* **WHAT IS NEEDED**
Pictures aside, print all of the data below exactly as written.
*** Opening DATA PROVIDED ***
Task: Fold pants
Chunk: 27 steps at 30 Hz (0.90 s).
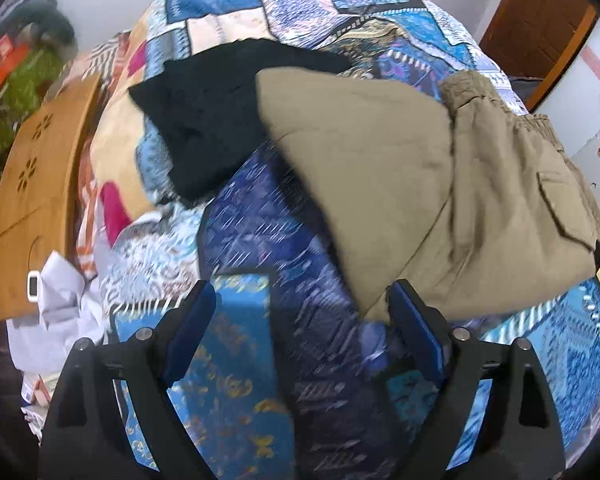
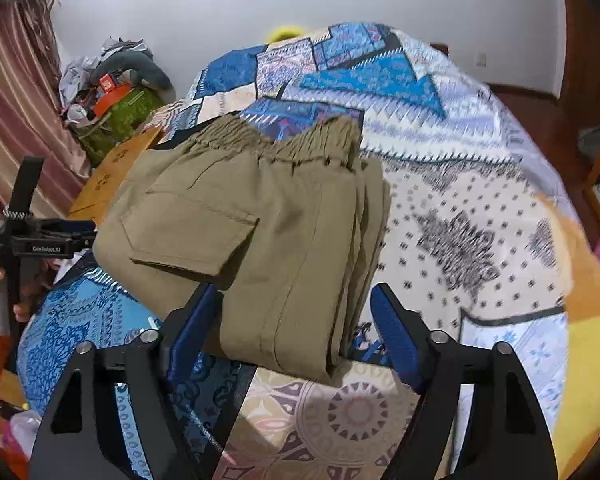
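Observation:
The khaki pants (image 1: 440,184) lie folded on the patterned bedspread (image 1: 260,260), waistband at the far end; in the right wrist view the pants (image 2: 260,220) show a back pocket and stacked layers. My left gripper (image 1: 300,320) is open and empty, its right finger beside the pants' near corner. My right gripper (image 2: 296,320) is open, its fingers standing on either side of the pants' near folded edge without closing on it. The left gripper's body shows at the left of the right wrist view (image 2: 32,240).
A black garment (image 1: 228,112) lies on the bed beyond the pants. A wooden board (image 1: 40,200) and white cloth (image 1: 60,300) sit at the bed's left. Cluttered bags (image 2: 112,96) stand by the wall and a curtain (image 2: 12,120) hangs at the left.

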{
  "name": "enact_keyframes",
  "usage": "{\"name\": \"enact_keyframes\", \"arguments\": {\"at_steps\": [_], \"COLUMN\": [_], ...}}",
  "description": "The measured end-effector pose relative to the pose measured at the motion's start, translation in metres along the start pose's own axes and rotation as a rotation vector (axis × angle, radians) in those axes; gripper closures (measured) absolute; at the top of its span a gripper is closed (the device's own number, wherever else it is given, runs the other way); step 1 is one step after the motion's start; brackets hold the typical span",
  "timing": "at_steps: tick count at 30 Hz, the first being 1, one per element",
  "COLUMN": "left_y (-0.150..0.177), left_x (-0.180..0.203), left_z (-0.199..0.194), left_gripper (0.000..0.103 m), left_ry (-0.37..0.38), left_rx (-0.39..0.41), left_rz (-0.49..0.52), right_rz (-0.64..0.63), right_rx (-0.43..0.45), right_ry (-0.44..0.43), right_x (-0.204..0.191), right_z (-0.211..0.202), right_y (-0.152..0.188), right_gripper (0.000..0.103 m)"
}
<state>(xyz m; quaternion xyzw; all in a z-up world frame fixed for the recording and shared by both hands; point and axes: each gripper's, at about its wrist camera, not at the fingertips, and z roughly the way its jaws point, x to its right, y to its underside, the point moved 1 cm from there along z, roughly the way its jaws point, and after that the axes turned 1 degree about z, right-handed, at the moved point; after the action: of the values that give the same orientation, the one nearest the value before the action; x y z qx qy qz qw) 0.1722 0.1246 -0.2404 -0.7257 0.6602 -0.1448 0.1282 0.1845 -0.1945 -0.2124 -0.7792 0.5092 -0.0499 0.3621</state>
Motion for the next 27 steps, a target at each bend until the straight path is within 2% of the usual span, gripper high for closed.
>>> {"name": "enact_keyframes", "arguments": {"at_steps": [4,5,8,10,12,15,20,23,27], "left_y": [0.006,0.006,0.006,0.003,-0.004,-0.019,-0.060,-0.085,-0.106], "left_x": [-0.009,-0.008,-0.005,-0.008,-0.008,-0.001,0.024,0.044,0.075], "left_z": [-0.002,-0.003,-0.008,-0.012,-0.021,-0.044,-0.074,-0.074,-0.059], "left_gripper": [0.011,0.011,0.014,0.021,0.021,0.021,0.021,0.021,0.021], "left_ry": [0.017,0.003,-0.107,-0.088,-0.071,-0.066,0.004,0.037,0.066], "left_rx": [-0.005,-0.002,0.008,0.001,0.016,0.087,0.202,0.227,0.226], "left_rz": [-0.006,0.003,0.049,0.040,0.028,0.043,0.064,0.095,0.157], "right_rz": [0.017,0.022,0.024,0.001,-0.005,-0.009,-0.034,-0.039,-0.053], "right_rx": [0.007,0.003,-0.005,-0.012,-0.030,-0.019,0.060,0.090,0.079], "right_ry": [-0.028,-0.039,-0.033,-0.022,-0.028,-0.020,0.006,0.024,0.028], "right_x": [0.007,0.008,0.005,0.002,0.003,0.004,0.007,0.013,0.018], "right_z": [-0.010,-0.012,-0.009,-0.007,-0.009,-0.018,-0.031,-0.027,-0.012], "right_y": [0.006,0.008,0.012,0.012,0.007,-0.005,-0.030,-0.048,-0.067], "right_gripper": [0.045,0.051,0.054,0.054,0.054,0.054,0.054,0.054,0.054]}}
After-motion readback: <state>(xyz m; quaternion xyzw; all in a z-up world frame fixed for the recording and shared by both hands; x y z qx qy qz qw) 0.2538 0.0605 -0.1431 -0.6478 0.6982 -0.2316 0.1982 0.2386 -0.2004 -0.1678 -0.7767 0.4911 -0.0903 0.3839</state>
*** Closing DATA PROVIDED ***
* **RESPONSE FOR THIS EXERCISE**
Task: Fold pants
Chunk: 27 steps at 30 Hz (0.90 s).
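Observation:
The khaki pants (image 1: 440,184) lie folded on the patterned bedspread (image 1: 260,260), waistband at the far end; in the right wrist view the pants (image 2: 260,220) show a back pocket and stacked layers. My left gripper (image 1: 300,320) is open and empty, its right finger beside the pants' near corner. My right gripper (image 2: 296,320) is open, its fingers standing on either side of the pants' near folded edge without closing on it. The left gripper's body shows at the left of the right wrist view (image 2: 32,240).
A black garment (image 1: 228,112) lies on the bed beyond the pants. A wooden board (image 1: 40,200) and white cloth (image 1: 60,300) sit at the bed's left. Cluttered bags (image 2: 112,96) stand by the wall and a curtain (image 2: 12,120) hangs at the left.
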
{
  "name": "enact_keyframes",
  "usage": "{\"name\": \"enact_keyframes\", \"arguments\": {\"at_steps\": [_], \"COLUMN\": [_], ...}}",
  "description": "The measured end-effector pose relative to the pose measured at the motion's start, translation in metres along the start pose's own axes and rotation as a rotation vector (axis × angle, radians) in those axes; gripper closures (measured) absolute; at the top of its span a gripper is closed (the device's own number, wherever else it is given, runs the other way); step 1 is one step after the motion's start; brackets hold the typical span",
  "timing": "at_steps: tick count at 30 Hz, the first being 1, one per element",
  "COLUMN": "left_y (-0.150..0.177), left_x (-0.180..0.203), left_z (-0.199..0.194), left_gripper (0.000..0.103 m), left_ry (-0.37..0.38), left_rx (-0.39..0.41), left_rz (-0.49..0.52), right_rz (-0.64..0.63), right_rx (-0.43..0.45), right_ry (-0.44..0.43), right_x (-0.204..0.191), right_z (-0.211..0.202), right_y (-0.152..0.188), right_gripper (0.000..0.103 m)"
}
<state>(xyz m; quaternion xyzw; all in a z-up world frame fixed for the recording and shared by both hands; point and axes: each gripper's, at about its wrist camera, not at the fingertips, and z roughly the way its jaws point, x to its right, y to its underside, the point moved 1 cm from there along z, roughly the way its jaws point, and after that the axes turned 1 degree about z, right-handed, at the moved point; after the action: of the values that give the same orientation, the one nearest the value before the action; x y z qx qy qz qw) 0.1722 0.1246 -0.2404 -0.7257 0.6602 -0.1448 0.1282 0.1845 -0.1945 -0.2124 -0.7792 0.5092 -0.0499 0.3621</state>
Motion for the next 27 steps, a target at each bend until the straight path is within 2% of the usual span, gripper high for closed.
>>> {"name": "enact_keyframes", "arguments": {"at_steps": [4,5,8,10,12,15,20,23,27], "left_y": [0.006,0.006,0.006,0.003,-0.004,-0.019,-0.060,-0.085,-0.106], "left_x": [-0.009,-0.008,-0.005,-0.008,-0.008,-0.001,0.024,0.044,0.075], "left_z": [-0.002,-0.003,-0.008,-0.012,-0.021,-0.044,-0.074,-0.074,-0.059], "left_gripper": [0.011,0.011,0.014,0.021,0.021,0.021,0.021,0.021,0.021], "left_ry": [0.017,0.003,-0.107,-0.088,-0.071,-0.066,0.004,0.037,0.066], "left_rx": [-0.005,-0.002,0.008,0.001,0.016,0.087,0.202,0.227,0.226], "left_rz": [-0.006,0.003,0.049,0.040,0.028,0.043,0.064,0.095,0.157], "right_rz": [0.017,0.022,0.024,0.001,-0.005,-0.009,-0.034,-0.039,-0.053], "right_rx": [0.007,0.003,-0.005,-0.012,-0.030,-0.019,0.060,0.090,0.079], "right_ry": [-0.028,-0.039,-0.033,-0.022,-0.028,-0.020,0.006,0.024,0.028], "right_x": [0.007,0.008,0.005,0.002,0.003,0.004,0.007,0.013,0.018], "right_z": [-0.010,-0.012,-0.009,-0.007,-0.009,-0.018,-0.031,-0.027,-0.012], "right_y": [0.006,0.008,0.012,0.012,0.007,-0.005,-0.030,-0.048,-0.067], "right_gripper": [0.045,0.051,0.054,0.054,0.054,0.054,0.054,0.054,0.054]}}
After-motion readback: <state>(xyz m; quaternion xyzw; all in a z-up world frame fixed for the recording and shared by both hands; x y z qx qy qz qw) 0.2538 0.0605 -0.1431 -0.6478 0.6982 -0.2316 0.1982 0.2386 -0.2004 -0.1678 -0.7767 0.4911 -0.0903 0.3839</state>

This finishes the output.